Trial underway for child killing that led to reforms

BELFAST, Maine (AP) — A Maine woman accused in the brutal death of her 10-year-old daughter confessed that both she and her husband beat the girl a couple of times a day — beatings that amounted to torture over a period of months, a prosecutor told jurors Friday.

Sharon Carrillo knew her daughter needed to go to a hospital — the girl had slurred speech and couldn’t walk — but she and the girl’s stepfather declined to do so because they didn’t want to get into trouble, Assistant Attorney General Donald Macomber said.

The defense contends Sharon Carrillo was a victim of domestic violence and extremely low IQ, both of which factored into a false confession.

Sharon Carrillo wept at opening of her trial as the prosecutor described the death of Marissa Kennedy, whose killing shocked the state and led to child welfare reforms. The girl’s stepfather, Julio Carrillo, is serving a 55-year sentence after pleading guilty to his role.

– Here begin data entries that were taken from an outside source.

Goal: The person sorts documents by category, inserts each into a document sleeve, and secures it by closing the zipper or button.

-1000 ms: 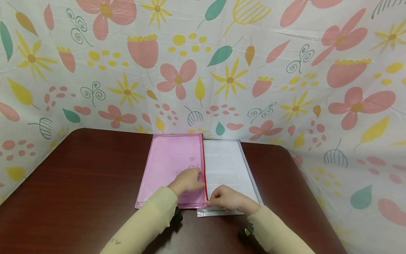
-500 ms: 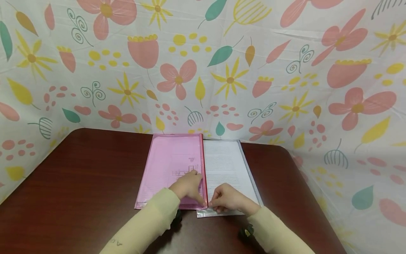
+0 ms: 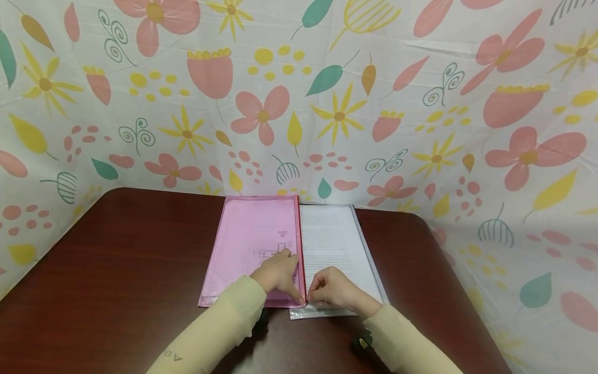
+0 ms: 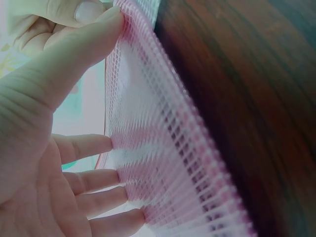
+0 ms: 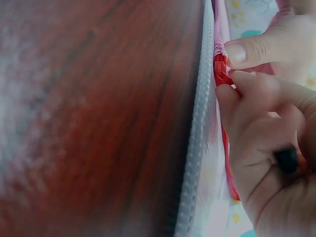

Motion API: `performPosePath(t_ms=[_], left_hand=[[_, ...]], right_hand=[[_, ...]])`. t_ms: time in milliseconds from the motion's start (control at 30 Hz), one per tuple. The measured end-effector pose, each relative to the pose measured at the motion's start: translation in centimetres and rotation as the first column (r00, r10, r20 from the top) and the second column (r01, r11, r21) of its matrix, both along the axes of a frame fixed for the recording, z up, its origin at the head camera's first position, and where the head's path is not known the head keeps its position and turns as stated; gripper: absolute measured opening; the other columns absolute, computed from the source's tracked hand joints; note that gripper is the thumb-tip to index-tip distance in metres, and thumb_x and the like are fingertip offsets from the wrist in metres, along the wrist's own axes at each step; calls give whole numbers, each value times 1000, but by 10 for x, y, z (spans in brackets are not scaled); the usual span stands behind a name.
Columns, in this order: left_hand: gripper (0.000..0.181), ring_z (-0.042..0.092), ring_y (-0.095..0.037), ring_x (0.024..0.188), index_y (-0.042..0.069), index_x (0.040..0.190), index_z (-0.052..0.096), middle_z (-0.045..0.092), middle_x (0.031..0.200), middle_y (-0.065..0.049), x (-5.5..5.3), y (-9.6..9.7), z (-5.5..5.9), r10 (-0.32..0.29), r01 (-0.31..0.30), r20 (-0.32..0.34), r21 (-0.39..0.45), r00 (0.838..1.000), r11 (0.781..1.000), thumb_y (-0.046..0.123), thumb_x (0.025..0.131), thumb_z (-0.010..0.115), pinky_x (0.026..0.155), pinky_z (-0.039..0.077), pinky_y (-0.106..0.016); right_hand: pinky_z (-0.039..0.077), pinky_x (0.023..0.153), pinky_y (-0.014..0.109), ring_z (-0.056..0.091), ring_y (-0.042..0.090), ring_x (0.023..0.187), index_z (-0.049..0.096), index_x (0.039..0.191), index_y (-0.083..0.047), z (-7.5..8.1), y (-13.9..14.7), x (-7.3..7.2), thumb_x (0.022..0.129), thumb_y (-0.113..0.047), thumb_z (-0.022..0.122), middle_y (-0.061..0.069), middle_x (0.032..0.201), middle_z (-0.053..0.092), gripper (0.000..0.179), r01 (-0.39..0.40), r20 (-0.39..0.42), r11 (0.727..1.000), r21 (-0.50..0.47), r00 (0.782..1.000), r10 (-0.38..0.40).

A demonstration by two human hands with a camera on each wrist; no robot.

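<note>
A pink mesh zipper pouch [image 3: 247, 223] with papers inside lies on the table, its red zipper [image 3: 301, 244] running along the right edge. Fingers spread, my left hand [image 3: 278, 272] rests on the pouch's lower right, the thumb pressing at the near corner beside the zipper's end. In the right wrist view, my right hand [image 5: 266, 118] pinches the red zipper pull [image 5: 222, 71] between thumb and index finger, close to the left thumb. Partly under the pink pouch is a grey-edged clear pouch [image 3: 327, 234] holding a printed white sheet; my right hand hovers over its lower part.
The dark brown wooden table [image 3: 117, 259] extends on both sides of the pouches. A flower-patterned cloth [image 3: 299, 104] hangs behind and around its far edge. Dark wrist cameras [image 3: 362, 338] sit under the sleeves.
My left hand has shifted slightly toward the near right corner, its thumb coming down beside the zipper's end. My right hand stays at that corner, moved only a little.
</note>
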State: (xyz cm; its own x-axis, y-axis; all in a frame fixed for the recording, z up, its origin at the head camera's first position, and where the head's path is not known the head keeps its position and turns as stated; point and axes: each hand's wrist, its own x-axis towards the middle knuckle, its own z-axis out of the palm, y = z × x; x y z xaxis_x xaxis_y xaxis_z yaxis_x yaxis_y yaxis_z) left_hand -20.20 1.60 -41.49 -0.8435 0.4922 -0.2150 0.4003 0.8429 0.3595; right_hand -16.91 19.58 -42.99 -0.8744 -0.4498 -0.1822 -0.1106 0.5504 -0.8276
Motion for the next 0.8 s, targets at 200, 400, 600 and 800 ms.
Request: performPosePath(t_ms=[200, 400, 600, 800], left_hand=[[102, 53, -26, 111, 5, 128, 52, 52, 121, -13, 2, 0, 2, 2, -2, 0, -9, 1000, 1000, 54, 46, 89, 94, 47, -38], [100, 53, -25, 109, 6, 126, 53, 52, 121, -12, 1, 0, -1, 6, -6, -2, -7, 1000, 1000, 54, 46, 89, 93, 48, -38], [101, 53, -25, 110, 5, 126, 53, 52, 121, -12, 0, 0, -2, -2, 2, -9, -17, 1000, 1000, 56, 46, 88, 94, 47, -39], [99, 53, -26, 111, 5, 126, 52, 52, 122, -12, -1, 0, -3, 1, -1, -7, -22, 1000, 1000, 55, 47, 88, 95, 46, -39]], right_hand=[[33, 44, 17, 43, 3, 50, 69, 68, -1, -2, -1, -1, 73, -3, 73, -2, 58, 59, 7, 1, -77, 999, 36, 997, 2], [33, 43, 16, 41, 2, 46, 70, 74, 1, 2, 2, -3, 77, -3, 70, -5, 57, 57, 5, -45, -1, 999, 26, 999, 45], [32, 45, 17, 38, 2, 49, 73, 78, -3, 7, 8, -6, 85, -6, 64, -7, 59, 53, 12, -165, -4, 976, 139, 986, 167], [36, 49, 17, 44, 2, 54, 72, 75, -4, 10, 6, -3, 83, -9, 66, -6, 60, 55, 11, -205, -7, 963, 175, 978, 209]])
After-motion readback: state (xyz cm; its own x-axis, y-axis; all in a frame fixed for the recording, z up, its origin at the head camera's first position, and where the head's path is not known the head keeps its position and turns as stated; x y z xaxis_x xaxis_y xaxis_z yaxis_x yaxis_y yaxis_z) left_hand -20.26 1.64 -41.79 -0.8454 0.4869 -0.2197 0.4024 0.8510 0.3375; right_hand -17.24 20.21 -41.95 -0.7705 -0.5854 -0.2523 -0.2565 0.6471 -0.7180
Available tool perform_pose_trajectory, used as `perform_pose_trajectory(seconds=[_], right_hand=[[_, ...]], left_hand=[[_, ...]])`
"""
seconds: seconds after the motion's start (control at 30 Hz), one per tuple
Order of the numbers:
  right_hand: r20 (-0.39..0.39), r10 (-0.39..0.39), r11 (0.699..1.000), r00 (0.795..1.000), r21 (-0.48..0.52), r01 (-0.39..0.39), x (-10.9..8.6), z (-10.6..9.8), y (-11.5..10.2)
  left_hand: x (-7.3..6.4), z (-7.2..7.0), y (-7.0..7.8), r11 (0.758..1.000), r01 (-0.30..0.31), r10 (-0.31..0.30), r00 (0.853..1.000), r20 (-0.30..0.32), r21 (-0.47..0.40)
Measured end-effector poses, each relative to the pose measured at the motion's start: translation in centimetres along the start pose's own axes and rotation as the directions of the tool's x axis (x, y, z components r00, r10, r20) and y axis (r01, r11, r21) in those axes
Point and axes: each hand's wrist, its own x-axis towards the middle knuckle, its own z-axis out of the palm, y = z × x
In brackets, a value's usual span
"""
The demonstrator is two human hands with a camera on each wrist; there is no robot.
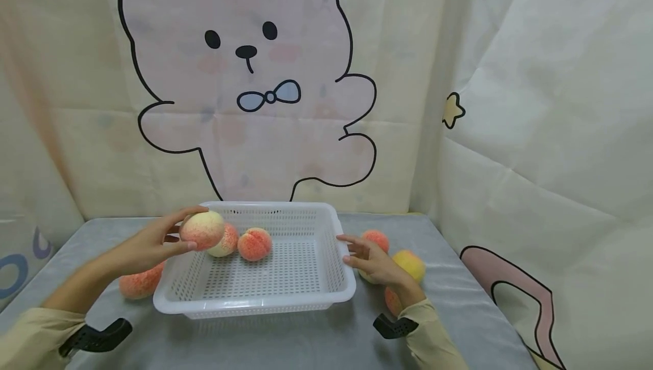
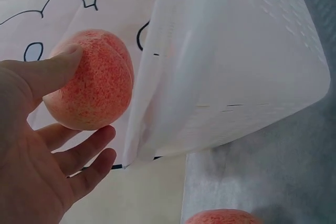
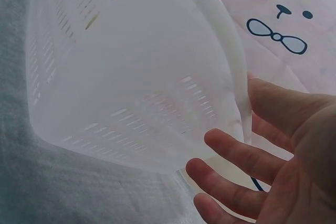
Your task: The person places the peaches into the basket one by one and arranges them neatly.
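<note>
Basket near the held peach opens upward, long axis running left-right.

Basket: no text you can read, walls or rim.
Peaches: no label legible to you.
Black wrist mounts: any marking too small for you.
Back cloth: bear drawing with bow tie, no words you can read.
Right cloth: printed star, no readable lettering.
Left cloth: blue ring; you can't tell if letter, number or shape.
</note>
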Motion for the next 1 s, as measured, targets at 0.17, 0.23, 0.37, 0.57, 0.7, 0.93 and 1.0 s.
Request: perform_pose_trajectory(seconds=[0.17, 0.23, 0.37, 0.57, 0.7, 0.93, 1.0], right_hand=[[0.029, -0.03, 0.998, 0.999, 0.049, 0.028, 0.0, 0.2, 0.2], [0.033, -0.043, 0.998, 0.999, 0.052, 0.041, 0.0, 0.2, 0.2], [0.021, -0.05, 0.999, 0.999, 0.021, 0.05, 0.0, 0.2, 0.1], [0.013, -0.044, 0.999, 0.999, 0.002, 0.044, 0.3, 0.0, -0.1], [0.019, -0.037, 0.999, 0.999, 0.01, 0.036, 0.3, 0.0, -0.1], [0.019, -0.024, 1.0, 1.0, 0.0, 0.024, 0.1, 0.0, 0.0], [0.016, -0.025, 1.0, 1.0, -0.003, 0.025, 0.2, -0.1, 0.1]], left_hand=[[0.2, 0.7, 0.1, 1.0, 0.01, -0.01, 1.0, 0.023, -0.007], [0.3, 0.8, 0.0, 1.0, 0.007, -0.007, 1.0, 0.026, -0.005], [0.5, 1.0, -0.2, 1.0, 0.014, -0.014, 1.0, 0.022, 0.003], [0.5, 1.1, -0.5, 1.0, 0.013, -0.013, 1.0, 0.001, 0.015], [0.4, 1.4, -0.6, 1.0, 0.021, -0.021, 1.0, 0.006, 0.012], [0.2, 1.8, -0.6, 0.996, 0.044, -0.044, 0.999, 0.001, 0.072], [0.2, 1.9, -0.6, 0.995, 0.048, -0.049, 0.999, 0.004, 0.084]])
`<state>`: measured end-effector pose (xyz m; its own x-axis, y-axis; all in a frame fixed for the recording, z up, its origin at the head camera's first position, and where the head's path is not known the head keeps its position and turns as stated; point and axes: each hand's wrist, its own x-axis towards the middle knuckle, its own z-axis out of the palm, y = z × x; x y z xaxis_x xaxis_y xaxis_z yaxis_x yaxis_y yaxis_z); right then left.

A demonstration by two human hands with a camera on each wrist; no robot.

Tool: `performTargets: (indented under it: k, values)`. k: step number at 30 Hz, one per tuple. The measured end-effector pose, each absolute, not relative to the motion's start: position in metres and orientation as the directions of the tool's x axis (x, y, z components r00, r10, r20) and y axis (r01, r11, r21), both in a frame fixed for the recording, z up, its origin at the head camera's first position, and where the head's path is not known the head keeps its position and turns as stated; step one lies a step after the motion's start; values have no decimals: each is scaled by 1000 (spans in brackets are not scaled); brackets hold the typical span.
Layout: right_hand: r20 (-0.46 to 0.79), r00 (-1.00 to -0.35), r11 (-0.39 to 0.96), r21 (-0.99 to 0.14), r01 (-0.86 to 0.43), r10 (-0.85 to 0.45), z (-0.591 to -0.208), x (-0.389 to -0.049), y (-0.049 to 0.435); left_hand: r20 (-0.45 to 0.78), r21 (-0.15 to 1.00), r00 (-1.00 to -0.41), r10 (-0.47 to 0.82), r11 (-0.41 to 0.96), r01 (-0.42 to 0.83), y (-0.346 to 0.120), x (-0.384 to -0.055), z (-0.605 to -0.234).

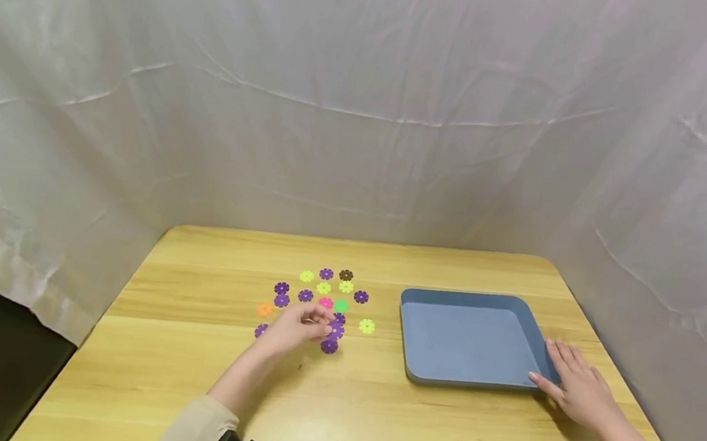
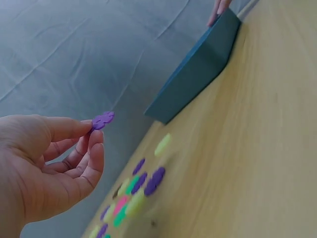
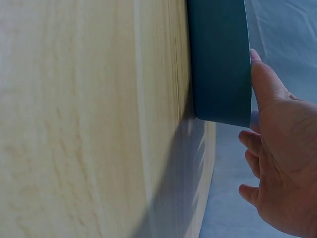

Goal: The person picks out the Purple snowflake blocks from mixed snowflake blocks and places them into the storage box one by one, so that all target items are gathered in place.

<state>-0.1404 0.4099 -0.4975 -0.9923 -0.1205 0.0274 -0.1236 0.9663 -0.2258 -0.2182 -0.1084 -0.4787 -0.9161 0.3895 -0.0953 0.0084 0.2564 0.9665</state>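
Between thumb and forefinger, my left hand [image 1: 301, 328] pinches a purple flower-shaped plastic disc [image 2: 103, 120], raised over the table. Several more such discs lie loosely spread around and behind it, among them a purple disc [image 1: 329, 347], a yellow disc [image 1: 367, 326], a green disc [image 1: 341, 306], an orange disc [image 1: 264, 309] and a dark brown disc [image 1: 346, 275]. Part of the pink disc [image 1: 326, 303] is hidden by my fingers. My right hand [image 1: 582, 388] rests at the near right corner of a blue-grey tray [image 1: 472, 385], thumb over the rim and fingers spread along its right side.
The shallow rectangular tray stands on the wooden table [image 1: 358, 422], right of the discs. Pale fabric [image 1: 365, 171] hangs behind the table and along both sides. A small dark speck [image 1: 300, 366] marks the wood near my left hand.
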Motion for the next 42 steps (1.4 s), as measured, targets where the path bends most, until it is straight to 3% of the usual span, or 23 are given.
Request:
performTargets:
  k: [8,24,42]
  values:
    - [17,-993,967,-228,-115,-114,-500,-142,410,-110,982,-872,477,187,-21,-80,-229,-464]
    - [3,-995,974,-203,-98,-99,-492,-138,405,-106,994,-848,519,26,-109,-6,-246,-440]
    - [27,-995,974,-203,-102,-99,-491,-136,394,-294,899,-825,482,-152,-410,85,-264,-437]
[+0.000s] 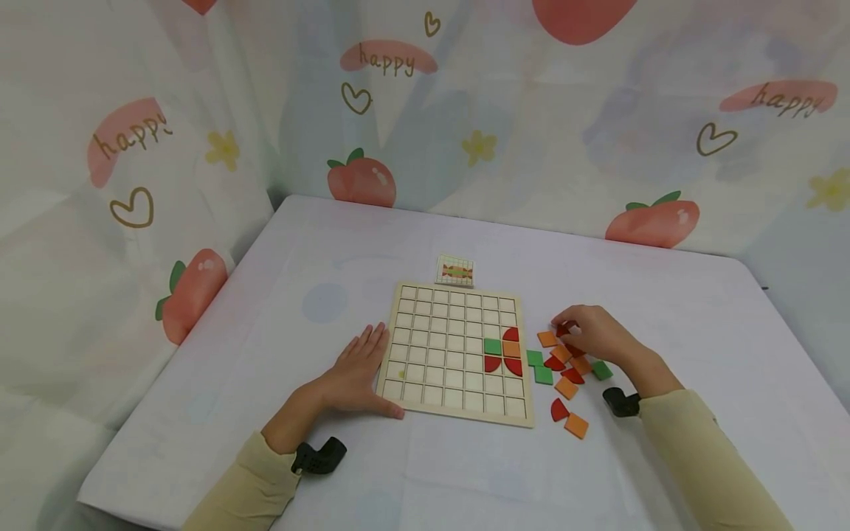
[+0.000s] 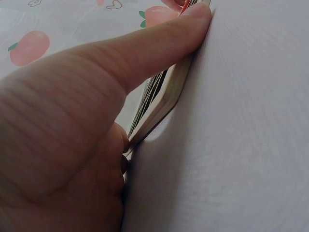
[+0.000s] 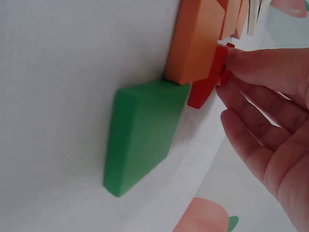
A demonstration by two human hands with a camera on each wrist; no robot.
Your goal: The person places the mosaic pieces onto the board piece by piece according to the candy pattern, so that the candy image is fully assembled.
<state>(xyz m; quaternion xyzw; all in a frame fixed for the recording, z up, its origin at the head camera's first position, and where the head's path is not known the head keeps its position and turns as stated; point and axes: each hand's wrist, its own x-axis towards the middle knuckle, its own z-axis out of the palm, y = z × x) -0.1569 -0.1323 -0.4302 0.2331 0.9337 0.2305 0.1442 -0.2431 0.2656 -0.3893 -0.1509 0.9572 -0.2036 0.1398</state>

Defense attorney Christopher MacLean contends that Julio Carrillo abused both his wife and her daughter, and that he alone was responsible for inflicting the fatal injuries on Marissa in their home in Stockton Springs.

But prosecutors say Sharon Carrillo is just as guilty as her now-estranged husband in causing the fatal injuries. The state will prove she participated in the beatings in which the girl was struck, kicked and beaten with a belt and mop, Macomber said.

Marissa was found beaten to death in February 2018. Law enforcement officials said the crime scene was staged to make it look like the death was an accident. An autopsy concluded that she had a brain bleed and a lacerated liver, along with older injuries.

The deaths of Marissa and another girl, 4-year-old Kendall Chick, led to increased scrutiny of the Maine Department of Health and Human Services, which was accused of missing or ignoring warning signs.

The state boosted funding for caseworkers and changed how the state tackles investigations into alleged child abuse, among other things.